The number of trades depends on the frequency of position opening. For example, an intraday strategy analyzed over an interval of 12 months with 250 transactions will more accurately reflect the effectiveness of the system than a scalping strategy with 400 deals in a 1-month interval.
For a conservative strategy, 200-300 transactions with an interval of 5 years will be enough. Below you can see the graph of the dependence of the standard statistical error on the number of open positions.
Number of trades
We can see that in the first section below 50 trades the margin of error is the highest, i.e. every additional 10 trades significantly reduce the probability of error. Saturation occurs on the section of 100-300 trades.
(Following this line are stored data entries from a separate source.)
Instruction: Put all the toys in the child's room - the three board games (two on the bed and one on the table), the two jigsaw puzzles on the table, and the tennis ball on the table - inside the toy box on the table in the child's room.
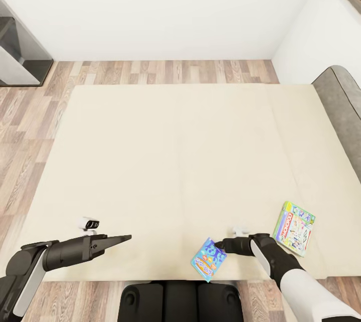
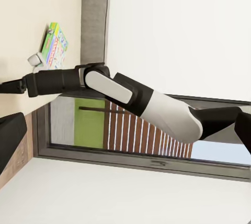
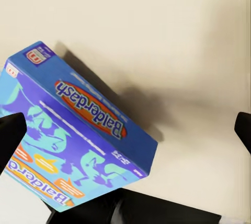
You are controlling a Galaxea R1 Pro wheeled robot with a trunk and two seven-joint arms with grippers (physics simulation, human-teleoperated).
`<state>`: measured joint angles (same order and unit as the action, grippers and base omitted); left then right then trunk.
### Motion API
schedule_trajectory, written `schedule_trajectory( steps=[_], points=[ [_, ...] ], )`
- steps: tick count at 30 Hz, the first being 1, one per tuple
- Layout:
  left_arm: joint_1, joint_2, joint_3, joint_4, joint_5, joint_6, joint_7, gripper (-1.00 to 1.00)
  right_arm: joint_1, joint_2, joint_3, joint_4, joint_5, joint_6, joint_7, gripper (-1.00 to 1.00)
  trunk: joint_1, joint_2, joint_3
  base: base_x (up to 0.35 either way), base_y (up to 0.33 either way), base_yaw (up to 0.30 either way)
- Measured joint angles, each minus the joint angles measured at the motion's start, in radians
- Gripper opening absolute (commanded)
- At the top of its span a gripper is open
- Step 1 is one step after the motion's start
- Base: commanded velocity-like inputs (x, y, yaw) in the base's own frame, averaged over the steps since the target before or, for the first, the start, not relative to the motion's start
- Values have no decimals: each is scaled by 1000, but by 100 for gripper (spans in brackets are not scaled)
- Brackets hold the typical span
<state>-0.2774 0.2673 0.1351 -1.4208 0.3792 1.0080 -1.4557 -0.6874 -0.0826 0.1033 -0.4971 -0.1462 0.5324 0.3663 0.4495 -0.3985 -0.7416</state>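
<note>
1. Head view: I see the bed (image 1: 165,161) spread across the frame, its grey headboard (image 1: 343,111) at the right edge. My right arm reaches in low from the lower right, forearm angled toward the near bed edge. The right gripper (image 1: 220,247) touches the blue board game (image 1: 208,259), which sits tilted at the near edge of the mattress. I cannot tell from here whether the fingers have closed on it.
2. Head view, continued: the pale board game with red banner (image 1: 294,228) lies flat on the bed just right of the right forearm. My left arm stretches level over the near left part of the bed; the left gripper (image 1: 118,238) holds nothing, fingers looking pressed together.
3. Left wrist view: the right arm (image 2: 136,96) extends across the frame with the elbow bent. The pale game (image 2: 54,44) lies on the mattress beyond it.
4. Right wrist view: the blue box (image 3: 73,135), printed "Balderdash", is tipped up off the mattress. The dark fingertips (image 3: 10,135) stand wide apart at opposite frame edges, not clamped.
</note>
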Motion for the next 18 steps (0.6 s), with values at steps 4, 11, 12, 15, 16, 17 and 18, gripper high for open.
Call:
schedule_trajectory(
  steps=[4, 11, 12, 15, 16, 17, 18],
  points=[
    [0, 0, 0, 0, 0, 0, 0, 100, 1, -1, 0, 3, -1, 0, 0, 100, 0, 0, 0, 0, 0, 0],
    [0, -1, -1, 0, 1, 0, 0, 100, 2, 11, 4, 26, 2, 2, 1, 100, 0, 0, 0, 0, 0, 0],
    [0, -1, -1, 0, 1, 0, 0, 100, 2, 12, 4, 29, 2, 2, 1, 100, 0, 0, 0, 0, 0, 0],
    [0, 0, 0, 0, 1, 0, 0, 100, 2, 14, 6, 37, 3, 2, 1, 100, 0, 0, 0, 0, 0, 0],
    [0, 0, 0, 0, 1, 0, 0, 100, 2, 14, 6, 38, 3, 2, 1, 100, 0, 0, 0, 0, 0, 0],
    [0, 0, 0, 0, 1, 0, 0, 100, 2, 15, 6, 40, 3, 2, 0, 100, 0, 0, 0, 0, 0, 0],
    [0, 0, 0, 0, 1, 0, 0, 100, 2, 15, 6, 41, 3, 2, 0, 100, 0, 0, 0, 0, 0, 0]
  ],
)
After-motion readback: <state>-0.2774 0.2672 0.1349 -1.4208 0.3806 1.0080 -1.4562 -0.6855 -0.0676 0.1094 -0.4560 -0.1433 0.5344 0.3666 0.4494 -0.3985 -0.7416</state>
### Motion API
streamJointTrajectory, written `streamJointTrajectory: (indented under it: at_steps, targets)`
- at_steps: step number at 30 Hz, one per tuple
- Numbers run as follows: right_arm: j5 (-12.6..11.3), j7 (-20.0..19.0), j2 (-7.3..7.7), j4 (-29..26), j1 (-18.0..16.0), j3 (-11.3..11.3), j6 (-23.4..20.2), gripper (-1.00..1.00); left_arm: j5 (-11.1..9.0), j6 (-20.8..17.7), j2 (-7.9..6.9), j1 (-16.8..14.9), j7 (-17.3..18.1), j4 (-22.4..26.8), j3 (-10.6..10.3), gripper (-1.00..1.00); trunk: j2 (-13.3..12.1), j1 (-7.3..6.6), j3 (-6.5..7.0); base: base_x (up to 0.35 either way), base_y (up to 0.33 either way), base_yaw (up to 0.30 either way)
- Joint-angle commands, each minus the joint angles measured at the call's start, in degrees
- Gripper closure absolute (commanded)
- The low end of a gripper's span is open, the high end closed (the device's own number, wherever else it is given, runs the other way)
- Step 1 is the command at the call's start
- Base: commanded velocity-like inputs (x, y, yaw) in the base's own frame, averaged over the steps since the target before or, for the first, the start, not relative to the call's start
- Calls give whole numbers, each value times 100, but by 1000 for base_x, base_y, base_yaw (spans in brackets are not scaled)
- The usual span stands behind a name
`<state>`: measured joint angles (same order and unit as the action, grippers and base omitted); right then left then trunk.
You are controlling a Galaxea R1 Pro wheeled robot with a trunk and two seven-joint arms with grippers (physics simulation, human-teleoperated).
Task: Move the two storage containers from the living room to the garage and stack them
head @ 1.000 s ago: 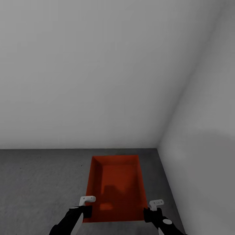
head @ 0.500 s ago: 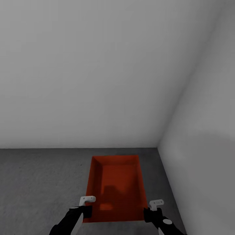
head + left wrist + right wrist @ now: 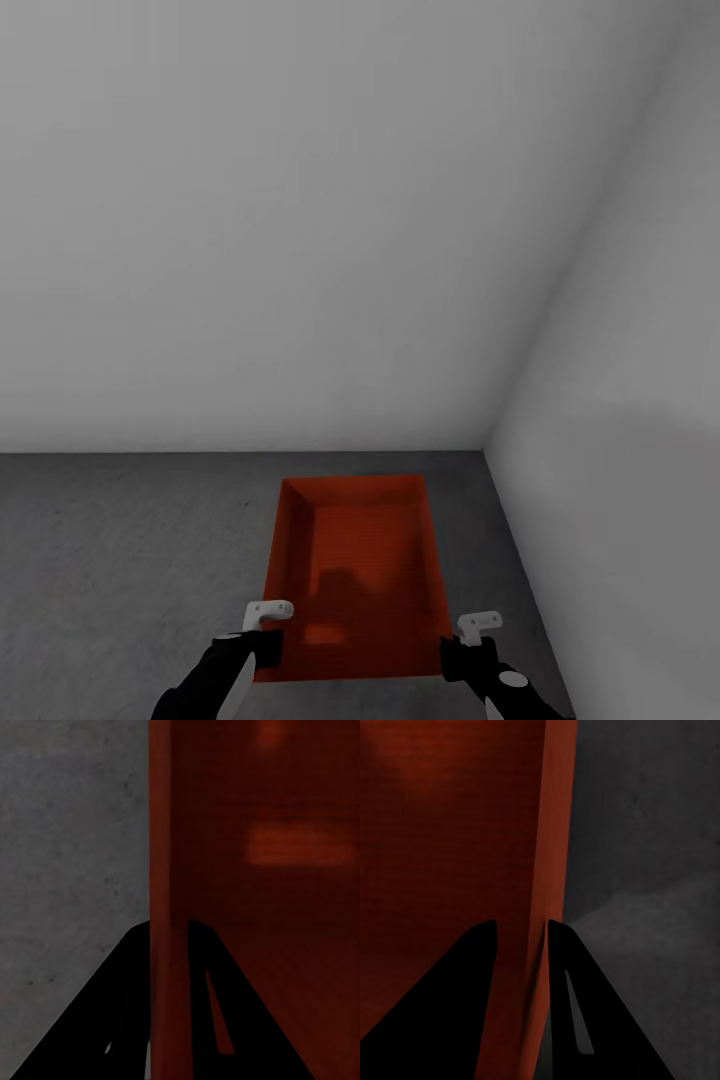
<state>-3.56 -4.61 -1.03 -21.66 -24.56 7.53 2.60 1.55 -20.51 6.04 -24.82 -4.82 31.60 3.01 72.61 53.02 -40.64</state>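
One rust-red open-top storage container (image 3: 355, 570) sits in the garage corner over the dark grey concrete floor (image 3: 120, 560); I cannot tell whether it rests on it. My left gripper (image 3: 268, 628) is shut on the container's left wall near the front corner. In the left wrist view the black fingers (image 3: 127, 967) straddle the red wall (image 3: 169, 855) of this container (image 3: 262, 907). My right gripper (image 3: 472, 640) is shut on the right wall, whose edge (image 3: 551, 832) runs between the fingers (image 3: 566, 967). The other container is out of view.
A plain white-grey back wall (image 3: 300, 250) stands just beyond the container's far end. The right wall (image 3: 620, 480) runs close along its right side, leaving a narrow strip of floor (image 3: 645, 832). Open concrete spreads to the left (image 3: 67, 832).
Almost nothing: the line where the back wall meets the floor has crept slightly up the picture, while the container and both grippers hold their places.
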Motion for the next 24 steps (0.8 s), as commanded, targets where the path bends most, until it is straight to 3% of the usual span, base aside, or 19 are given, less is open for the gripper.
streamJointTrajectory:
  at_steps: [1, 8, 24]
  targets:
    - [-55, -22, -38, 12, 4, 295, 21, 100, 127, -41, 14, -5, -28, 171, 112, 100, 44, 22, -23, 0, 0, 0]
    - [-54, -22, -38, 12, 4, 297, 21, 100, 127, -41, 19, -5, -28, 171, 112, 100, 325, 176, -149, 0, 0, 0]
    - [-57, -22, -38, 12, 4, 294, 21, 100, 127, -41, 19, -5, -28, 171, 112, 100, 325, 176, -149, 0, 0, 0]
If the first 100 trades reduced the error by 30-35%, then in subsequent sections to reduce the error by only 3-5%, the number of trades had to be increased by 100-200. In other words, based on the chart, the system will be equally optimized for both 300 trades and 500.
Another way to determine the right number of trades is to expand the sample and analyze the change in equity. The trading system, which is objectively optimized, shows the same stability on different numbers of trades. For example, there are two different trading systems, which on an equal number of trades show a similar result. We increase the number of trades, add filters and see that one trading system has remained stable, while the second did not. Graphically it looks like this:
The second trading system looks more attractive in terms of use on a real account. This example shows that with an equal number of open positions, the credibility of the strategy can be different. Hence the conclusion: you can only reduce the number of trades if there is confidence that the system will remain stable.
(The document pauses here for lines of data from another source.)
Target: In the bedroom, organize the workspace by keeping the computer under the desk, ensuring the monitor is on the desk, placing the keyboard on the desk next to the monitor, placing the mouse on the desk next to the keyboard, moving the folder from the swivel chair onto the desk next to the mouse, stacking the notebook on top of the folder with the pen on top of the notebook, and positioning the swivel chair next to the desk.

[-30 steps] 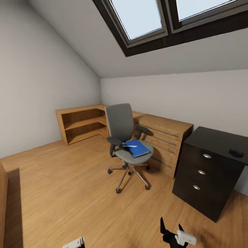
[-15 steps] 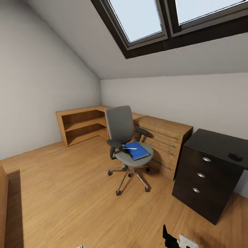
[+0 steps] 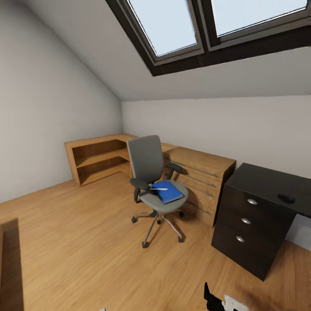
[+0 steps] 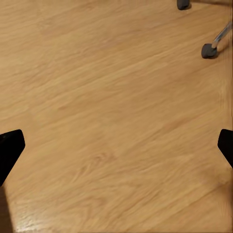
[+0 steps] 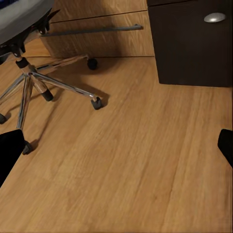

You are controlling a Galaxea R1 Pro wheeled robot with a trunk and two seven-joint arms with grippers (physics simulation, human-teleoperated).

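Observation:
The grey swivel chair (image 3: 149,172) stands mid-room on the wooden floor, facing away from the wall cabinets. On its seat lies the blue folder (image 3: 169,192) with a thin pale pen (image 3: 159,188) across it; I cannot make out the notebook. To the right is the black desk (image 3: 268,179) with three silver-knobbed drawers, and the small black mouse (image 3: 286,198) rests on its top. Computer, monitor and keyboard are out of view. My right gripper (image 3: 220,300) (image 5: 116,148) hangs open above the floor near the chair's chrome base (image 5: 48,82). My left gripper (image 4: 116,145) is open over bare floor.
Light wooden low cabinets (image 3: 198,172) and an open shelf unit (image 3: 95,157) line the back wall behind the chair. A sloped ceiling with a skylight (image 3: 172,26) rises overhead. Chair casters (image 4: 209,49) sit near the left hand. Open floor spreads left of the chair.
The whole head view has shifted, so chair and desk sit a little further left: the camera moved. The right gripper shows lower at the picture's edge.

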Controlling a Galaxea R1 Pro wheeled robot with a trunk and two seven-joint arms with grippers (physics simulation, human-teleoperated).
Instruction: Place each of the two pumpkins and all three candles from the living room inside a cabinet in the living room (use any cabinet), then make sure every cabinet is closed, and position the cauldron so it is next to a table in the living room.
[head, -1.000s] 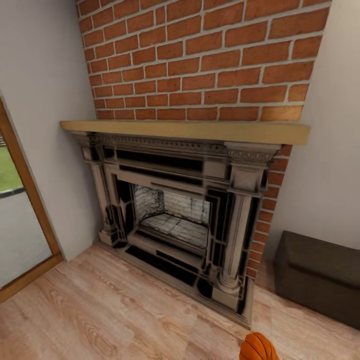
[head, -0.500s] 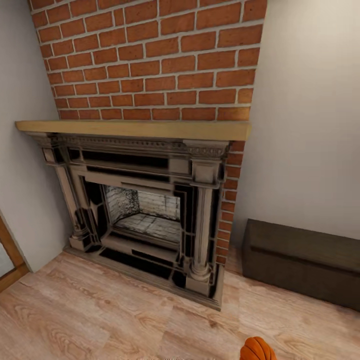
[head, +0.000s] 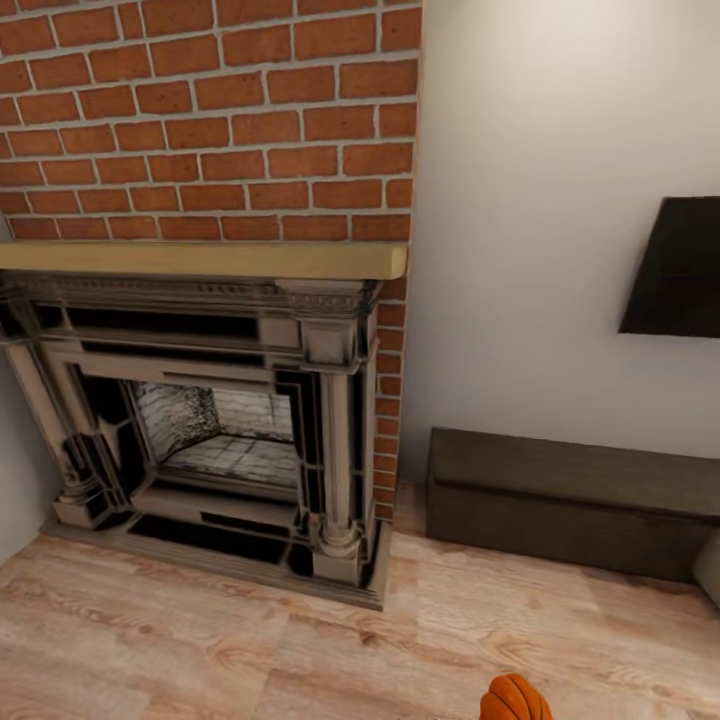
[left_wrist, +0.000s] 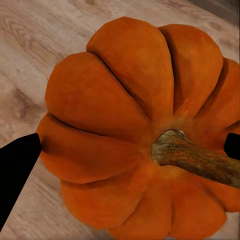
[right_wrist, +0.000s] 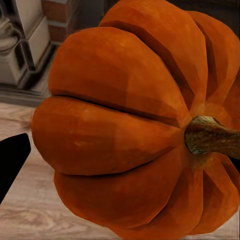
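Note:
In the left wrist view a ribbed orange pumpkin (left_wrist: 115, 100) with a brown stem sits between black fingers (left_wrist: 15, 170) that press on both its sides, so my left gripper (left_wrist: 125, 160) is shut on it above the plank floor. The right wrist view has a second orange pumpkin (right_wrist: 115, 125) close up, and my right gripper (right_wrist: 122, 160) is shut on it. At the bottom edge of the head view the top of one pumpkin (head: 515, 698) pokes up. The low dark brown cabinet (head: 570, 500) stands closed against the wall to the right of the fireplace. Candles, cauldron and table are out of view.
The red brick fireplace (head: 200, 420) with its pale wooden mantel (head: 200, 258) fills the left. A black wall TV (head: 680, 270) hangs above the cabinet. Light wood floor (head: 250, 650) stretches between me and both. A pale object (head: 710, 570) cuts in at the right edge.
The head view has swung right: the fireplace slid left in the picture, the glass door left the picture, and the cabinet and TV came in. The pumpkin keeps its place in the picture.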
And finally, some general rules for evaluating the trading system:
- try to evaluate the trading system as objectively as possible. A common mistake is to indulge in wishful thinking;
- when evaluating, do not use the zero bar to avoid distorting the test result;
- quotations should be as accurate as possible. It happens quite often that the testing on quotations received from one source for one asset is very different.
- the parameters set in the trading system settings must match the properties of the currency pair. Each pair has its own individual parameters, which can be viewed in the market overview by going to the "Symbols" menu (right mouse button) and clicking "Show" on the selected currency pair.
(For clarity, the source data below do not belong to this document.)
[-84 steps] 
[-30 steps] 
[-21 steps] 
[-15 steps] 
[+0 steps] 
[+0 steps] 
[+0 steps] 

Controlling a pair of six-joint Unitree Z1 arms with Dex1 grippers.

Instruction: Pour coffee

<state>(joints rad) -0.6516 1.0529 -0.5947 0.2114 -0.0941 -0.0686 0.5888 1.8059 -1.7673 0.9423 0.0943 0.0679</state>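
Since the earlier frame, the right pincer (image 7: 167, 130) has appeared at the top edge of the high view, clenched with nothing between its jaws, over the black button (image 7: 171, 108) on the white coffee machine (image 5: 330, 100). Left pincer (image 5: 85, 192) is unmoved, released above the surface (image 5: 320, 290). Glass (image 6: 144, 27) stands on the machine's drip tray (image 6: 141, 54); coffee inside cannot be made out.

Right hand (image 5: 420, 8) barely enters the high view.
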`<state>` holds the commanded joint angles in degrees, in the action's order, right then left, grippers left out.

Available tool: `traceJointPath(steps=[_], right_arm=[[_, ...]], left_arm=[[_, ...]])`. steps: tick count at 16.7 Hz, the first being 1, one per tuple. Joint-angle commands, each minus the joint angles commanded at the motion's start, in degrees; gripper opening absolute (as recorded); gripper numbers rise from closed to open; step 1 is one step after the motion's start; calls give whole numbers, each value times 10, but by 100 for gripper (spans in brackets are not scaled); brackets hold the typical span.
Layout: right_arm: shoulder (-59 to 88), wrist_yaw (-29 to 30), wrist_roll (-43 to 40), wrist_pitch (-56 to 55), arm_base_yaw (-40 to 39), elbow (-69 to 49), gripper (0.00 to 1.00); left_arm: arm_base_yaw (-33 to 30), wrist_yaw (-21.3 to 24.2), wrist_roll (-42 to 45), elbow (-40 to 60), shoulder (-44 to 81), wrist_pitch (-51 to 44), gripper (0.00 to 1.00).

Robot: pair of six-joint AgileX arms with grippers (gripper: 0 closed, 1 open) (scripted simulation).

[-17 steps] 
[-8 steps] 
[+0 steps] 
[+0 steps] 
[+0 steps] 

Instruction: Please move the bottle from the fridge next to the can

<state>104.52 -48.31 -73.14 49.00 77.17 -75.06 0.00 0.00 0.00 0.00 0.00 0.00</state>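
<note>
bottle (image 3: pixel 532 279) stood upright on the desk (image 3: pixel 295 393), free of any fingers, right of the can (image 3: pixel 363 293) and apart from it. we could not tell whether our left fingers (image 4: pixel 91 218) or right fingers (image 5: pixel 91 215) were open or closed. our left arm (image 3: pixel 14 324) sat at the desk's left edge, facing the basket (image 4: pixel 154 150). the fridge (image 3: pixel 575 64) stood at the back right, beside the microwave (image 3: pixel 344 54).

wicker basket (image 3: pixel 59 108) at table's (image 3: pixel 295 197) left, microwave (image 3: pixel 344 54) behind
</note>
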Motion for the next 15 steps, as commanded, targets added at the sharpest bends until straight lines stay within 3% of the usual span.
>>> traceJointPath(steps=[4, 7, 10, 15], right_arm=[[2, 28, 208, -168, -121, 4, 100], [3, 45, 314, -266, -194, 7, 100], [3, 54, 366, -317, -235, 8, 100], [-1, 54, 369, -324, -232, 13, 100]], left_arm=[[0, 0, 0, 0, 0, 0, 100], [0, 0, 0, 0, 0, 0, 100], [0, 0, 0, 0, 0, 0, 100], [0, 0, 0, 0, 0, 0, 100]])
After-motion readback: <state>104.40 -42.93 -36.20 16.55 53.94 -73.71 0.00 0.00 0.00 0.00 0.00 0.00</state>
The most frequent test error codes are: 130 (incorrect stop signal) and 131 (incorrect trading volume);
- The most important testing period is the last one. For example, if the time period is 5 years, the testing is carried out in the reverse order on the interval from the fifth to the second year in the last year section. Ideally, the chosen combination of settings after testing at the last year section "outside the sample" should give a stable positive result when compared with the previous section.
Conclusion. Deep analysis of the evaluation of the trading system allows us to conclude on what potential risks await the investor who has decided to use it. Ignoring the analysis criteria can result in the fact that the assessment will not be objective, which significantly increases the risk of losing the deposit. Also, the analyzing the system effectiveness cultivates systematic approach to trading, rationality, and self-discipline in the trader. And without discipline, it will be difficult to succeed on Forex. Good luck with your trading!